New rules for Millionaire had host Meredith Vieira weighing an exit if she didn't like them
New rules are coming to Who Wants To Be A Millionaire. And in answer to a teleconference question from locatetv.com, host Meredith Vieira contends she "would have walked away" had she not wanted to play by them.
"I wasn't involved in the changes at all," she says. "They played around with a lot of different things. Then they came to me . . . If I had not been comfortable with it, I would not have continued to do the game. I didn't sign on to do a game show. I signed on to do Millionaire."

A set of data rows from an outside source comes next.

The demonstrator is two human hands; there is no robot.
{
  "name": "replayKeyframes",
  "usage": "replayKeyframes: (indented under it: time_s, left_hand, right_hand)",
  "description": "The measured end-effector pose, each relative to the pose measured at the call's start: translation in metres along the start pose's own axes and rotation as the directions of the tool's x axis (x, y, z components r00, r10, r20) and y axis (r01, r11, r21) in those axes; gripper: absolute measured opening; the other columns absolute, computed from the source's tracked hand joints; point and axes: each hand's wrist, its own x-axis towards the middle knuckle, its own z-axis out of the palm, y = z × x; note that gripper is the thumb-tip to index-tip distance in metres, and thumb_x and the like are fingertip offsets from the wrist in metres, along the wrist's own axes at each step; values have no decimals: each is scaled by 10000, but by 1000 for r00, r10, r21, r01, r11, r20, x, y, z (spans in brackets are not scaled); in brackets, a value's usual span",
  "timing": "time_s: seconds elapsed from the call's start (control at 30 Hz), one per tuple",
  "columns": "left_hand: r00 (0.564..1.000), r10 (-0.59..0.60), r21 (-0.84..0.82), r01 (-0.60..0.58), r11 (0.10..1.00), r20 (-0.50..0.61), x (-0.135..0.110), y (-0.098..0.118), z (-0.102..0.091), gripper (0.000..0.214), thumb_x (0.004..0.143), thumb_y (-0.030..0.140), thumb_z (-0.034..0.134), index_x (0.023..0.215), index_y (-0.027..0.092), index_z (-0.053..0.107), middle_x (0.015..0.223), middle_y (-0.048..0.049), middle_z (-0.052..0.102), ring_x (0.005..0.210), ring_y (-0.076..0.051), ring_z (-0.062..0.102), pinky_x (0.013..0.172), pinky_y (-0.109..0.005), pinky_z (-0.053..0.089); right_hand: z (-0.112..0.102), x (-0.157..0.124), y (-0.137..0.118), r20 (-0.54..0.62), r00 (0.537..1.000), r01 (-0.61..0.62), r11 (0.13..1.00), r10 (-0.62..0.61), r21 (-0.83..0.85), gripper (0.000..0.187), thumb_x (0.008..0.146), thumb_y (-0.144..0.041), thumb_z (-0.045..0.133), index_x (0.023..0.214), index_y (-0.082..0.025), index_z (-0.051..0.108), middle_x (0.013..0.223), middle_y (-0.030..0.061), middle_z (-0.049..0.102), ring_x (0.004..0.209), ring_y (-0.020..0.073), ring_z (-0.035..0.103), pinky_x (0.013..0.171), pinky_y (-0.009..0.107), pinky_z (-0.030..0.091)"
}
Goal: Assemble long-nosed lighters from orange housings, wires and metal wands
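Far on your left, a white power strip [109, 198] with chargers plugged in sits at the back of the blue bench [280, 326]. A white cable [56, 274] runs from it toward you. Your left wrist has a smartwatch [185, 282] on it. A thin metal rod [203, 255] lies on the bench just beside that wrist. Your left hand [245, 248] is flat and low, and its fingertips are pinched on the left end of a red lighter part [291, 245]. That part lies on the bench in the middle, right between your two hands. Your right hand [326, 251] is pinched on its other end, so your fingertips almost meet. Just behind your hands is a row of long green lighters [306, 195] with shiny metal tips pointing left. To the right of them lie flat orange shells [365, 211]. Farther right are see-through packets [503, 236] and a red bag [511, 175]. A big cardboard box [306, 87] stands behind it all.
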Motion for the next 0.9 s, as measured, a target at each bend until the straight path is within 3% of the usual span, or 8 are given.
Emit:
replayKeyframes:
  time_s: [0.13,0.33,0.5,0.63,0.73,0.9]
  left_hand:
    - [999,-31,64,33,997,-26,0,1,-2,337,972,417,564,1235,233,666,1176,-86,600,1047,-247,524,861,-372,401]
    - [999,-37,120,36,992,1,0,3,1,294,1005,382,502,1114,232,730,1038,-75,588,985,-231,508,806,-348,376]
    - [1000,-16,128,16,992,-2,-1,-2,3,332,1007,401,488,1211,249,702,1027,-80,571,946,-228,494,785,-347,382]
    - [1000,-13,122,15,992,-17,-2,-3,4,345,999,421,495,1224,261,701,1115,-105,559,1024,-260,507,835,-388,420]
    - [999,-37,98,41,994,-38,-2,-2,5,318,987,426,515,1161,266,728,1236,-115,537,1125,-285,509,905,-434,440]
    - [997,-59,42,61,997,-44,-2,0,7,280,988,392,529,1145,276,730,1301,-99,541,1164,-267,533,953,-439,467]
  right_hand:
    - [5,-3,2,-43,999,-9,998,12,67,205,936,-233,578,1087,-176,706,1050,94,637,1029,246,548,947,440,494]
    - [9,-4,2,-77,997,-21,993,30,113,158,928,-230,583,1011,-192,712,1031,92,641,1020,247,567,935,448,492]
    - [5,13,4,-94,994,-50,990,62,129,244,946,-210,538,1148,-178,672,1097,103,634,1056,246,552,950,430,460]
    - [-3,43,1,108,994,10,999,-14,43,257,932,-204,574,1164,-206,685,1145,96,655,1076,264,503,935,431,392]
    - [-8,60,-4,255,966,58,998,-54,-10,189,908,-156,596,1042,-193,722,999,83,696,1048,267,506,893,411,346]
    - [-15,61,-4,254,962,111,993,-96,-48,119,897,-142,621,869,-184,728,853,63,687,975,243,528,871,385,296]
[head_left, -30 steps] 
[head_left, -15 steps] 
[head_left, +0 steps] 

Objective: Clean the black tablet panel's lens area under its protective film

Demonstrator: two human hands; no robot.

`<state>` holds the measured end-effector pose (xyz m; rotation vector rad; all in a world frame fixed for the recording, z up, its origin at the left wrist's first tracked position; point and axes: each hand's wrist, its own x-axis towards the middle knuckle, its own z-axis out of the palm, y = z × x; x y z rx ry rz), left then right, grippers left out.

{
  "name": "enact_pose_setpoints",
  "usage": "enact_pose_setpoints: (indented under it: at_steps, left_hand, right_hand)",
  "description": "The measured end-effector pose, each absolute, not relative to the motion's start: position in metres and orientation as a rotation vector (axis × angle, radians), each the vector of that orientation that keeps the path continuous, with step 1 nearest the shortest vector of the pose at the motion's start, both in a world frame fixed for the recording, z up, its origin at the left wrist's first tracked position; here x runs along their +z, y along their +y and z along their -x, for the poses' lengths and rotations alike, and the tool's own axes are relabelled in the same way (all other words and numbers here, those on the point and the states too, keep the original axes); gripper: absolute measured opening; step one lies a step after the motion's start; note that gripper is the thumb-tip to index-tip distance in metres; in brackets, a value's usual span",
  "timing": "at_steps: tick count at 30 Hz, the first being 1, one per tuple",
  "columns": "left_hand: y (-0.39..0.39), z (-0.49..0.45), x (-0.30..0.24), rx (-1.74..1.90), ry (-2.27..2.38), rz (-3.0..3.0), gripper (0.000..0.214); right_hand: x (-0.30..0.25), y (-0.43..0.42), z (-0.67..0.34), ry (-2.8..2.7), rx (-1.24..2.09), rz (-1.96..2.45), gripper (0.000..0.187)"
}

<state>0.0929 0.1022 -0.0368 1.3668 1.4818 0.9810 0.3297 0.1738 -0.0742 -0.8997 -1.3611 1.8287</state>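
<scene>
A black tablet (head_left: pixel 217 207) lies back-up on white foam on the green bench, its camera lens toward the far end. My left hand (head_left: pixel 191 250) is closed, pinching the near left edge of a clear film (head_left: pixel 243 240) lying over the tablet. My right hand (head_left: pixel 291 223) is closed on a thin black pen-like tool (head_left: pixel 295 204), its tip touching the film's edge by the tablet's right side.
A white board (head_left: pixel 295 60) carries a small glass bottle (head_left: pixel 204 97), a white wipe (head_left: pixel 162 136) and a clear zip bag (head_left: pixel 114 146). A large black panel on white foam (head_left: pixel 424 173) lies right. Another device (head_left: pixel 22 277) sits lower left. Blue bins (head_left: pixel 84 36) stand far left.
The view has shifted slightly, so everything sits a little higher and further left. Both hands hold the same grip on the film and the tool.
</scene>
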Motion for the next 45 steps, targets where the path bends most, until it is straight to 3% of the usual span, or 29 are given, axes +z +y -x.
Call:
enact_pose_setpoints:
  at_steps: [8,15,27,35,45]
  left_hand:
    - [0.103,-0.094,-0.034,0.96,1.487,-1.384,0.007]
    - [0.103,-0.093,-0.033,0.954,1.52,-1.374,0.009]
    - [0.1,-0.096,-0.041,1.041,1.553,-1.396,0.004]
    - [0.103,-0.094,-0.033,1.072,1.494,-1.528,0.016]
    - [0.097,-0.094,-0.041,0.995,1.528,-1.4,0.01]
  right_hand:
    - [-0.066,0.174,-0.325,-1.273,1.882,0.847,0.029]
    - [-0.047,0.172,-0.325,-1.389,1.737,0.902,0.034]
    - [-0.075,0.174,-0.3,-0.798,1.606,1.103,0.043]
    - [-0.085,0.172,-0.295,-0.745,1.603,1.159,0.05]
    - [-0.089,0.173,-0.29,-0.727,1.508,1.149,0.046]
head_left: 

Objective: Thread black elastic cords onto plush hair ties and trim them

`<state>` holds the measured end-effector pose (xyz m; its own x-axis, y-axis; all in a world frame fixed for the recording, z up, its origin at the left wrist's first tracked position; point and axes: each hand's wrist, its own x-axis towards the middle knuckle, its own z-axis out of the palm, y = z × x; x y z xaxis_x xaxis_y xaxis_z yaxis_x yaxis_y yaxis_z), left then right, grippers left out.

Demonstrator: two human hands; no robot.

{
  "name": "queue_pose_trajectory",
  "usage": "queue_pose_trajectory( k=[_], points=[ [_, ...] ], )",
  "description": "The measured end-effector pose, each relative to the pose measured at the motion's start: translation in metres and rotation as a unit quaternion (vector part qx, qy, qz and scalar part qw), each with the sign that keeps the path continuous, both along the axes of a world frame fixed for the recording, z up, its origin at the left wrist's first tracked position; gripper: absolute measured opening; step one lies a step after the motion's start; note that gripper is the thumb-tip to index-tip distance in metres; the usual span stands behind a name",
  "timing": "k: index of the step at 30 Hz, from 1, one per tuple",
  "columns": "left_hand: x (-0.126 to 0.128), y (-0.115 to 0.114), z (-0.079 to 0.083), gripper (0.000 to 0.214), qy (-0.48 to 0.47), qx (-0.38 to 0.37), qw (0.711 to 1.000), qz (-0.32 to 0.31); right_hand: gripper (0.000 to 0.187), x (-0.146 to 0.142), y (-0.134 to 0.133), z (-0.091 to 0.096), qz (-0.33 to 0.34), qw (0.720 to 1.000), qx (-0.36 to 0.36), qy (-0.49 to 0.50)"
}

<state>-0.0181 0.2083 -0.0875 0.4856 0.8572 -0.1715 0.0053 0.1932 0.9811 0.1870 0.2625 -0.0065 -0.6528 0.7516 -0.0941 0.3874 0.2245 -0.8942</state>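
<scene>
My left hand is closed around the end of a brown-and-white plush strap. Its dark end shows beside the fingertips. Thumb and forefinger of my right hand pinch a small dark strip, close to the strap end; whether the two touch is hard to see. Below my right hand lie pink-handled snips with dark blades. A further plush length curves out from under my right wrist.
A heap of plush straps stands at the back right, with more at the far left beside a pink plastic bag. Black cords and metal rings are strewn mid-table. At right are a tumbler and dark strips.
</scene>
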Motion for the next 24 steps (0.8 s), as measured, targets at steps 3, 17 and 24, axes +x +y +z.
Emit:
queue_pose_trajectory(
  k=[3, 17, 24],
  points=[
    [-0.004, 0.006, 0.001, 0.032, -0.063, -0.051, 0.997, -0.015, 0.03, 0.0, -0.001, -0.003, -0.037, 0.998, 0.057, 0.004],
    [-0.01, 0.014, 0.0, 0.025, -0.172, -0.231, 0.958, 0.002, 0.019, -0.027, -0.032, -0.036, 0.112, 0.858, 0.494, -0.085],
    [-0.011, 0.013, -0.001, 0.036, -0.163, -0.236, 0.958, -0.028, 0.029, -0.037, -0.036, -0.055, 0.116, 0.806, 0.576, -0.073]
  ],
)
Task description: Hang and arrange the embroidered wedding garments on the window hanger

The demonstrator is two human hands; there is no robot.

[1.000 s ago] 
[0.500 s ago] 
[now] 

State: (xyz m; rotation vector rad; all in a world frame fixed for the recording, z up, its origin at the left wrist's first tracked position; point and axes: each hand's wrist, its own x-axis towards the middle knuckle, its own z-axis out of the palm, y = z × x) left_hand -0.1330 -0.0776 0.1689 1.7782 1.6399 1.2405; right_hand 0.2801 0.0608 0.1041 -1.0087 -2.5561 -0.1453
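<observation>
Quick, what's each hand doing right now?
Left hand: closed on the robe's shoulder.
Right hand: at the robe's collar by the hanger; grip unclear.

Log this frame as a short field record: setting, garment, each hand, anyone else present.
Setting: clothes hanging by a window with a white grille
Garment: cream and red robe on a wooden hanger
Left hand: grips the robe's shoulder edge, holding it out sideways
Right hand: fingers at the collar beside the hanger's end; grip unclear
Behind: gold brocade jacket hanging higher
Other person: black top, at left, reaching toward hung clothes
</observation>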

She's been at it a while. Vieira, who also co-hosts NBC's Today, began hosting Millionaire in 2002 when it went into daytime syndication after a hugely popular but relatively short-lived run in prime-time with Regis Philbin at the controls. When new episodes return on Sept. 13th, it will mark the first significant facelift for a game that essentially has amounted to answering progressively more difficult questions for larger amounts of money.
Millionaire had become "way too predictable," Vieira says. "It used to be a very exciting game. It had lost that. For me, the hardest thing has been learning the new rules so I don't have to think about it."
One of the changes requires considerable explaining, which we'll try to do concisely.
In Round One, contestants no longer will be able to win relative pocket change by breezing through questions such as "What color is an orange?" Or "New York is located in what state?"
Instead, 10 dollar amounts from $100 to $25,000 will be randomly shuffled. And the dollar amount for each question won't be revealed until after a contestant has answered it. Questions likewise will be in no particular order of difficulty. So a contestant conceivably could draw a very easy question for an opening sum of $25,000. Or a hard question for a piddling amount of $100. A contestant would have $68,600 in their bank if they answered all 10 questions correctly. Those who choose to stop playing prematurely will pocket half of their winnings.
"I'm enjoying it because the game has been re-energized, and that make makes it more fun," says Vieiera, who already has taped 10 shows under the new format.
But wait, there's more.
In Round Two, just four questions will remain -- for $100,000, $250,000, $500,000 and a million. Contestants also will be given two new "Jump the Question" lifelines, enabling them to skip past a query that stumps them while also forfeiting the dollar amount attached to it.
Furthermore, both Vieira and contestants will stand up throughout, with the show's venerable "Hot Seat" now a part of its past.
The Hot Seat "had become too comfortable, believe it or not," Vieira says. Contestants now can "work the room a little bit."
Her overall goal, then and now, is to put contestants at ease and make it easier for them to go the distance or at least win a six-figure amount. "But I do have to mess with them a little bit," she says.
In the eight seasons she's hosted, just three contestants have taken home the $1 million grand prize. Vieira says she'd love to see that number take a quantum leap, and that the new rules may prompt "greater risk-taking."
Of her Today mates, she thinks weatherman Al Roker would fare the best on Millionaire.
"I think they'd all do well, but I think that Al would do extremely well," she says.
Whatever the case, it's hardly heavy lifting. Vieira tapes five shows per day on two days a week. It's akin to a vacation compared to the early morning grind.
"I find that playing Millionaire energizes me, because I have so much fun doing it," Vieira says. "You never feel bad about what you're doing for a living. You're giving people money . . . How can you not feel good about it?"